**Exercise brief:** A complete, exact copy of the records below is the required result.

━━━

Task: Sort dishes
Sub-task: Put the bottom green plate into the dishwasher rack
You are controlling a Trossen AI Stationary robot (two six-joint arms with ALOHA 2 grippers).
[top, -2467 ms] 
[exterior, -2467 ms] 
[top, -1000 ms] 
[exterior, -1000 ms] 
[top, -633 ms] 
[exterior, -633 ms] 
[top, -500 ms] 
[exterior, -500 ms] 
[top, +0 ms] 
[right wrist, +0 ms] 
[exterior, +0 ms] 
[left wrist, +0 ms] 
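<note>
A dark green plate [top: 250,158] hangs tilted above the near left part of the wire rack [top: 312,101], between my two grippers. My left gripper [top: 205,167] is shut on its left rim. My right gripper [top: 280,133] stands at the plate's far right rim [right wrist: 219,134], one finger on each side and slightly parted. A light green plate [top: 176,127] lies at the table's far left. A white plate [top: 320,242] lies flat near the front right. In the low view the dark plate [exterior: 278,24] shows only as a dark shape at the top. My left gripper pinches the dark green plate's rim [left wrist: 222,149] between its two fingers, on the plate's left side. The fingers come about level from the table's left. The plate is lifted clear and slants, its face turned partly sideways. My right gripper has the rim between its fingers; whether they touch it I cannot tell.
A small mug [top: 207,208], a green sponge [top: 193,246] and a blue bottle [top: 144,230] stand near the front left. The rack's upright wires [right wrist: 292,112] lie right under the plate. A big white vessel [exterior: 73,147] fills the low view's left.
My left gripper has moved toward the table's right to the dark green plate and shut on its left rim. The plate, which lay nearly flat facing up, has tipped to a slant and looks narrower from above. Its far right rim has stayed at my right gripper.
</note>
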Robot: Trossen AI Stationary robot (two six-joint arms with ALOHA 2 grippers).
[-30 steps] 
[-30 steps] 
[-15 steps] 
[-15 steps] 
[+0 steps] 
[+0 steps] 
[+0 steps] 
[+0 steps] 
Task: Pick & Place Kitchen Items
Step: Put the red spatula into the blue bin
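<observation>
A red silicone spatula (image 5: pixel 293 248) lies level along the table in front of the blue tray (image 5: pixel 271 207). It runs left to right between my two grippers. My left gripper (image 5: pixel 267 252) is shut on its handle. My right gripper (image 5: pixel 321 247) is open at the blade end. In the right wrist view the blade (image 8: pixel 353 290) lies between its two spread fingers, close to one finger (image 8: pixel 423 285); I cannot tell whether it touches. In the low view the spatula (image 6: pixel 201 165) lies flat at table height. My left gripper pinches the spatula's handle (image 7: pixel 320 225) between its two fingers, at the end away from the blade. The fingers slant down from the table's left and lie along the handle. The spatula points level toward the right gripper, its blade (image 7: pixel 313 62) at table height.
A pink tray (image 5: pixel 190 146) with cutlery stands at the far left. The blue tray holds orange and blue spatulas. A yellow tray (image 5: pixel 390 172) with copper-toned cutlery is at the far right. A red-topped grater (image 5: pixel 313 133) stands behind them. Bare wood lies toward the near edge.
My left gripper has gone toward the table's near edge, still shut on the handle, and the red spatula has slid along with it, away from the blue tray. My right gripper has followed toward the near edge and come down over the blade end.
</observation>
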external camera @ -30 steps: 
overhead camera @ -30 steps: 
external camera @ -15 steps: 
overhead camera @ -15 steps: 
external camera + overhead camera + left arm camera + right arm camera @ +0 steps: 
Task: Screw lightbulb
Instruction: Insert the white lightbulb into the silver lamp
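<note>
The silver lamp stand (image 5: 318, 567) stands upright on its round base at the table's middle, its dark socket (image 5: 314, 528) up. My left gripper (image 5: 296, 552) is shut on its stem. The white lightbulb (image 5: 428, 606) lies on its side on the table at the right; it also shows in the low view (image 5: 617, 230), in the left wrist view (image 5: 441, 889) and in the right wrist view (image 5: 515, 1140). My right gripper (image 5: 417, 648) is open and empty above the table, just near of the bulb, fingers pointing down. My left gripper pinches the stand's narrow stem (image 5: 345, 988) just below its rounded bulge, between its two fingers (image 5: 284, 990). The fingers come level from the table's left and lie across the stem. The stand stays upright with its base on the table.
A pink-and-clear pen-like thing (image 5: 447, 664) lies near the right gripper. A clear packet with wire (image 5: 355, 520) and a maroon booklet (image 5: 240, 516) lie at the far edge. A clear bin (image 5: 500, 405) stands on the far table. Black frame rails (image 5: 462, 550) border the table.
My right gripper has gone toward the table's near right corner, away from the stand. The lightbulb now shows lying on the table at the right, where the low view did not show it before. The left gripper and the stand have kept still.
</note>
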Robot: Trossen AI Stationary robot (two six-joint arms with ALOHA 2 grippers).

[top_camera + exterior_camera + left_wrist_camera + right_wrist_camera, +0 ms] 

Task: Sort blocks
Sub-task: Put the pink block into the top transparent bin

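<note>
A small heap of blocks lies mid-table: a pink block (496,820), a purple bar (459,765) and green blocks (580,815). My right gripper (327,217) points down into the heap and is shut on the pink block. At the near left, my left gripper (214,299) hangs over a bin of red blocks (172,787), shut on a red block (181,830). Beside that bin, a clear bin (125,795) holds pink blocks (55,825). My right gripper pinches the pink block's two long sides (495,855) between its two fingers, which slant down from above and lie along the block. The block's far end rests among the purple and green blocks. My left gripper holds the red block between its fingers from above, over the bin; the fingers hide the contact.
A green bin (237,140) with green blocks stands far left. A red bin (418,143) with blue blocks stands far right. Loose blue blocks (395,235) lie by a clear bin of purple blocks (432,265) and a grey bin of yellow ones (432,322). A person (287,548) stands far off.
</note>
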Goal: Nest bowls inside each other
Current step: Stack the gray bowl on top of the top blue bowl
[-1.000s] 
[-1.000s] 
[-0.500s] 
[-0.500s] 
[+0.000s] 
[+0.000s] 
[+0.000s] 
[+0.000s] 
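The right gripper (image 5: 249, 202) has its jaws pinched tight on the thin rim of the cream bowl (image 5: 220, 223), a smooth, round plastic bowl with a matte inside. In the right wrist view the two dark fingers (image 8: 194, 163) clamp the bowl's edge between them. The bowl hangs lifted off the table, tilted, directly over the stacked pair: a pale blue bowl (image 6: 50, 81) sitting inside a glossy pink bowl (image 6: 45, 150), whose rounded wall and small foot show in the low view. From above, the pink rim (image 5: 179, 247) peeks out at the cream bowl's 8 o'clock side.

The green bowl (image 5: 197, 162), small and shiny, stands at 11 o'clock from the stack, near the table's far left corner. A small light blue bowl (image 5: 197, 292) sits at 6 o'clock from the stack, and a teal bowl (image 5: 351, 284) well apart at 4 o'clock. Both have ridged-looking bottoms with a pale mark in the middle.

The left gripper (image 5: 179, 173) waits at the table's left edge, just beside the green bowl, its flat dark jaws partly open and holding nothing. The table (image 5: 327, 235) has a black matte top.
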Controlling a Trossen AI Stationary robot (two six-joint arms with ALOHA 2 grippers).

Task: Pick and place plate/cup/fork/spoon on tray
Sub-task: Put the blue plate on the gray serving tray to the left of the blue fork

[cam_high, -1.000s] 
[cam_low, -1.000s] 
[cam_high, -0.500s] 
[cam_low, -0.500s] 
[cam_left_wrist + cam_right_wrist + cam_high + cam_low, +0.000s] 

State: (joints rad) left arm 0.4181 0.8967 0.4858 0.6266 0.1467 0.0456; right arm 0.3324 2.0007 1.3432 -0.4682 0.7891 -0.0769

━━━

**Problem solution:**
Task: Sort dishes
Sub-task: Put the bottom green plate into the dishwasher rack
You are controlling a Trossen AI Stationary robot (two six-joint arms with ALOHA 2 grippers).
[top, -2467 ms] 
[exterior, -2467 ms] 
[top, -1000 ms] 
[exterior, -1000 ms] 
[top, -633 ms] 
[exterior, -633 ms] 
[top, -500 ms] 
[exterior, -500 ms] 
[top, +0 ms] 
[right wrist, +0 ms] 
[exterior, +0 ms] 
[left wrist, +0 ms] 
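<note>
A dark green plate [top: 250,158] hangs tilted above the near left part of the wire rack [top: 312,101], between my two grippers. My left gripper [top: 205,167] is shut on its left rim. My right gripper [top: 280,133] stands at the plate's far right rim [right wrist: 219,134], one finger on each side and slightly parted. A light green plate [top: 176,127] lies at the table's far left. A white plate [top: 320,242] lies flat near the front right. In the low view the dark plate [exterior: 278,24] shows only as a dark shape at the top. My left gripper pinches the dark green plate's rim [left wrist: 222,149] between its two fingers, on the plate's left side. The fingers come about level from the table's left. The plate is lifted clear and slants, its face turned partly sideways. My right gripper has the rim between its fingers; whether they touch it I cannot tell.
A small mug [top: 207,208], a green sponge [top: 193,246] and a blue bottle [top: 144,230] stand near the front left. The rack's upright wires [right wrist: 292,112] lie right under the plate. A big white vessel [exterior: 73,147] fills the low view's left.
My left gripper has moved toward the table's right to the dark green plate and shut on its left rim. The plate, which lay nearly flat facing up, has tipped to a slant and looks narrower from above. Its far right rim has stayed at my right gripper.
</note>
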Robot: Trossen AI Stationary robot (two six-joint arms with ALOHA 2 grippers).
[-30 steps] 
[-30 steps] 
[-15 steps] 
[-15 steps] 
[+0 steps] 
[+0 steps] 
[+0 steps] 
[+0 steps] 
Task: Pick & Place Kitchen Items
Step: Put the red spatula into the blue bin
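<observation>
A red silicone spatula (image 5: pixel 293 248) lies level along the table in front of the blue tray (image 5: pixel 271 207). It runs left to right between my two grippers. My left gripper (image 5: pixel 267 252) is shut on its handle. My right gripper (image 5: pixel 321 247) is open at the blade end. In the right wrist view the blade (image 8: pixel 353 290) lies between its two spread fingers, close to one finger (image 8: pixel 423 285); I cannot tell whether it touches. In the low view the spatula (image 6: pixel 201 165) lies flat at table height. My left gripper pinches the spatula's handle (image 7: pixel 320 225) between its two fingers, at the end away from the blade. The fingers slant down from the table's left and lie along the handle. The spatula points level toward the right gripper, its blade (image 7: pixel 313 62) at table height.
A pink tray (image 5: pixel 190 146) with cutlery stands at the far left. The blue tray holds orange and blue spatulas. A yellow tray (image 5: pixel 390 172) with copper-toned cutlery is at the far right. A red-topped grater (image 5: pixel 313 133) stands behind them. Bare wood lies toward the near edge.
My left gripper has gone toward the table's near edge, still shut on the handle, and the red spatula has slid along with it, away from the blue tray. My right gripper has followed toward the near edge and come down over the blade end.
</observation>
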external camera @ -30 steps: 
overhead camera @ -30 steps: 
external camera @ -15 steps: 
overhead camera @ -15 steps: 
external camera + overhead camera + left arm camera + right arm camera @ +0 steps: 
Task: Screw lightbulb
Instruction: Insert the white lightbulb into the silver lamp
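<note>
The silver lamp stand (image 5: 318, 567) stands upright on its round base at the table's middle, its dark socket (image 5: 314, 528) up. My left gripper (image 5: 296, 552) is shut on its stem. The white lightbulb (image 5: 428, 606) lies on its side on the table at the right; it also shows in the low view (image 5: 617, 230), in the left wrist view (image 5: 441, 889) and in the right wrist view (image 5: 515, 1140). My right gripper (image 5: 417, 648) is open and empty above the table, just near of the bulb, fingers pointing down. My left gripper pinches the stand's narrow stem (image 5: 345, 988) just below its rounded bulge, between its two fingers (image 5: 284, 990). The fingers come level from the table's left and lie across the stem. The stand stays upright with its base on the table.
A pink-and-clear pen-like thing (image 5: 447, 664) lies near the right gripper. A clear packet with wire (image 5: 355, 520) and a maroon booklet (image 5: 240, 516) lie at the far edge. A clear bin (image 5: 500, 405) stands on the far table. Black frame rails (image 5: 462, 550) border the table.
My right gripper has gone toward the table's near right corner, away from the stand. The lightbulb now shows lying on the table at the right, where the low view did not show it before. The left gripper and the stand have kept still.
</note>
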Robot: Trossen AI Stationary robot (two six-joint arms with ALOHA 2 grippers).

[top_camera + exterior_camera + left_wrist_camera + right_wrist_camera, +0 ms] 

Task: Sort blocks
Sub-task: Put the pink block into the top transparent bin

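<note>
A small heap of blocks lies mid-table: a pink block (496,820), a purple bar (459,765) and green blocks (580,815). My right gripper (327,217) points down into the heap and is shut on the pink block. At the near left, my left gripper (214,299) hangs over a bin of red blocks (172,787), shut on a red block (181,830). Beside that bin, a clear bin (125,795) holds pink blocks (55,825). My right gripper pinches the pink block's two long sides (495,855) between its two fingers, which slant down from above and lie along the block. The block's far end rests among the purple and green blocks. My left gripper holds the red block between its fingers from above, over the bin; the fingers hide the contact.
A green bin (237,140) with green blocks stands far left. A red bin (418,143) with blue blocks stands far right. Loose blue blocks (395,235) lie by a clear bin of purple blocks (432,265) and a grey bin of yellow ones (432,322). A person (287,548) stands far off.
</note>
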Goal: Nest bowls inside each other
Current step: Stack the gray bowl on top of the top blue bowl
[-1.000s] 
[-1.000s] 
[-0.500s] 
[-0.500s] 
[+0.000s] 
[+0.000s] 
[+0.000s] 
[+0.000s] 
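The right gripper (image 5: 249, 202) has its jaws pinched tight on the thin rim of the cream bowl (image 5: 220, 223), a smooth, round plastic bowl with a matte inside. In the right wrist view the two dark fingers (image 8: 194, 163) clamp the bowl's edge between them. The bowl hangs lifted off the table, tilted, directly over the stacked pair: a pale blue bowl (image 6: 50, 81) sitting inside a glossy pink bowl (image 6: 45, 150), whose rounded wall and small foot show in the low view. From above, the pink rim (image 5: 179, 247) peeks out at the cream bowl's 8 o'clock side.

The green bowl (image 5: 197, 162), small and shiny, stands at 11 o'clock from the stack, near the table's far left corner. A small light blue bowl (image 5: 197, 292) sits at 6 o'clock from the stack, and a teal bowl (image 5: 351, 284) well apart at 4 o'clock. Both have ridged-looking bottoms with a pale mark in the middle.

The left gripper (image 5: 179, 173) waits at the table's left edge, just beside the green bowl, its flat dark jaws partly open and holding nothing. The table (image 5: 327, 235) has a black matte top.
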Controlling a Trossen AI Stationary robot (two six-joint arms with ALOHA 2 grippers).

Task: Pick and place plate/cup/fork/spoon on tray
Sub-task: Put the blue plate on the gray serving tray to the left of the blue fork

[cam_high, -1.000s] 
[cam_low, -1.000s] 
[cam_high, -0.500s] 
[cam_low, -0.500s] 
[cam_left_wrist + cam_right_wrist + cam_high + cam_low, +0.000s] 

State: (joints rad) left arm 0.4181 0.8967 0.4858 0.6266 0.1467 0.0456; right arm 0.3324 2.0007 1.3432 -0.4682 0.7891 -0.0769

This completes the response to the exercise.